Sunday, August 2, 2009

10 Things I Learned from an Evangelical

My friend Owen and I were hanging out last night, minding our own business while mocking sales booths at the local county fair, when suddenly, a man came up to us and begged us to take his survey.

I looked up at the sign above his head, reading "Christianity" something-or-other, and I knew it was going to be a heavy few minutes. I wanted to keep going, but Owen saw too good of a chance for straight up el-oh-els.

I'm not going to go into too much detail on the conversation, other than the fact that the man who asked us to take a survey was actually attempting to talk us into following his sect of Evangelism.
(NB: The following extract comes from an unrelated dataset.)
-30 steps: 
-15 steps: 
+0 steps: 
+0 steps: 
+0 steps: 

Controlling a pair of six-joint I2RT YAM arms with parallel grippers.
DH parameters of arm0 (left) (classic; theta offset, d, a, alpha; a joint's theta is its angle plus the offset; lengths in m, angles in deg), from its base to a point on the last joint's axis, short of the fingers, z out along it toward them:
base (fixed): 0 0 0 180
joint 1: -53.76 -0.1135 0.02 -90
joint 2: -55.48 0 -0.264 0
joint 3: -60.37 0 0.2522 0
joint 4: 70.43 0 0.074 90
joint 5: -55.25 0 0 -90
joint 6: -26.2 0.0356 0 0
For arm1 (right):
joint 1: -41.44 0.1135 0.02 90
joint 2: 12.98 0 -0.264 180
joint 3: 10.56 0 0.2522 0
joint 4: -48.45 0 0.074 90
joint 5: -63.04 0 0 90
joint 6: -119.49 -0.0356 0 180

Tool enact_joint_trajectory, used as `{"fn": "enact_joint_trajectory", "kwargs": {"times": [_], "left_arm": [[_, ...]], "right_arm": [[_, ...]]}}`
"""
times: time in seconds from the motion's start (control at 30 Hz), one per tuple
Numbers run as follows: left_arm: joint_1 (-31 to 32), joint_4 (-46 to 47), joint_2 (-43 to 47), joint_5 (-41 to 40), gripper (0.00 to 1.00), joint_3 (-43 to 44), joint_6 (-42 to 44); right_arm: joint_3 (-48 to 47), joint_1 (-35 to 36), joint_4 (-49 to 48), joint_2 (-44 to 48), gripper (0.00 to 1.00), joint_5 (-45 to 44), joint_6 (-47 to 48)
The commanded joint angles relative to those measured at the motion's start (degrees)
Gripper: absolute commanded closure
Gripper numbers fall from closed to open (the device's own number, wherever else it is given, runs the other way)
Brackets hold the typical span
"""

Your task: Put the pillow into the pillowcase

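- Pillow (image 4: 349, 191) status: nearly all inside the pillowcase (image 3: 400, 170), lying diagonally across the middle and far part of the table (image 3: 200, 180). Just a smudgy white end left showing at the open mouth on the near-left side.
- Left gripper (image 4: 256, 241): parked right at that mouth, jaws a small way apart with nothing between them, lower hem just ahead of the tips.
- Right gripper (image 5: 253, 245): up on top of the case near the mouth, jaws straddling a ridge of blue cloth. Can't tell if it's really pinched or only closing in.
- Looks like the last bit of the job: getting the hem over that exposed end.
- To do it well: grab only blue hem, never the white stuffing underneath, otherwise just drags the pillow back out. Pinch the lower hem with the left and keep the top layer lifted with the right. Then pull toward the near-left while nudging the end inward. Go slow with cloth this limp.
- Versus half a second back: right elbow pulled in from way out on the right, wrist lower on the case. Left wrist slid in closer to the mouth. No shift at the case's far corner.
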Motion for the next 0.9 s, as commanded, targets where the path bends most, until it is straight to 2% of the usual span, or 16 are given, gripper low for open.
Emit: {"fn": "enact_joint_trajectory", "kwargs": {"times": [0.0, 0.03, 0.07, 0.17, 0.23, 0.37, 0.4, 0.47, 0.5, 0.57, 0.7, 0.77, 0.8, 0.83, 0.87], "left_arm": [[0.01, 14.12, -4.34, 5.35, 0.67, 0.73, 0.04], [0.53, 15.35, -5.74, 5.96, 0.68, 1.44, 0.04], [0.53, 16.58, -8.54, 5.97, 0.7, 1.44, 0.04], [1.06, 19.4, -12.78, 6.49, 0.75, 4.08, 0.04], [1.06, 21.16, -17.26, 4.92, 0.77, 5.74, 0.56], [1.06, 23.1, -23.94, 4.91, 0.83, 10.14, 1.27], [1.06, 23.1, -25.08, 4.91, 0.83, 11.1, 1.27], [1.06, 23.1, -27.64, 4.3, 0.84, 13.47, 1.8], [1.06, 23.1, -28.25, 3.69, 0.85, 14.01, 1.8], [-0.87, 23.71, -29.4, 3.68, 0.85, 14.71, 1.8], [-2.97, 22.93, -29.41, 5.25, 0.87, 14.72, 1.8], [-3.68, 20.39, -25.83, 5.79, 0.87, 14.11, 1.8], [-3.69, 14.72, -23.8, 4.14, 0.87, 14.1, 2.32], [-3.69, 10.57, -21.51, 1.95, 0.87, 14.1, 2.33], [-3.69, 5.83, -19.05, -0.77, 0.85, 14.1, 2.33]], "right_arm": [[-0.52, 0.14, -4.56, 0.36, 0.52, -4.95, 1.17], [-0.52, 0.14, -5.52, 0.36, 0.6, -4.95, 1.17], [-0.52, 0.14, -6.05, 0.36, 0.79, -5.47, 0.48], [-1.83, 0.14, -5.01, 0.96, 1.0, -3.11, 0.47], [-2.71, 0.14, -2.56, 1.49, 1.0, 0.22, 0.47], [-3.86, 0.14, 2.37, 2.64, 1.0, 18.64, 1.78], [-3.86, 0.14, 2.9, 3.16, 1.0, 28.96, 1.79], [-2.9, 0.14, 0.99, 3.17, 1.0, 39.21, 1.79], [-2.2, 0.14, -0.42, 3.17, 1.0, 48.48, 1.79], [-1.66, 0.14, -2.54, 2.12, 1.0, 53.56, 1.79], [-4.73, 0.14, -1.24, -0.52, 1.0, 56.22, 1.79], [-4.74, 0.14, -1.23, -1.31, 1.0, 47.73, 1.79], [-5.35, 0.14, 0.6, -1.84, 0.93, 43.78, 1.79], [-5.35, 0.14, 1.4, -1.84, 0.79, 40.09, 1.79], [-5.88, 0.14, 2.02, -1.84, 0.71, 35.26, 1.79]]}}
I argued with this man for over an hour over his crazy views, and got him to concretely admit/say the following things:

1. My friend Owen and I, for not completely accepting Jesus Christ as his lord and savior, would be going to Hell.

2. Hitler is going to Heaven (assuming he was Christian).

3. There are absolutely no contradictions in the Bible.

4. The Bible is the oldest book ever.

5. The Bible has been proven to be 100% scientifically accurate.

6. If your family is starving to death, stealing bread from a rich man to save your family is still absolutely wrong.

7. The Old Testament is not the Hebrew Testament.

8. Adam and Eve not only totally existed but nothing in that story is symbolic or metaphorical.

9. You can love someone and still stone them to death.

10. Christianity is like car insurance.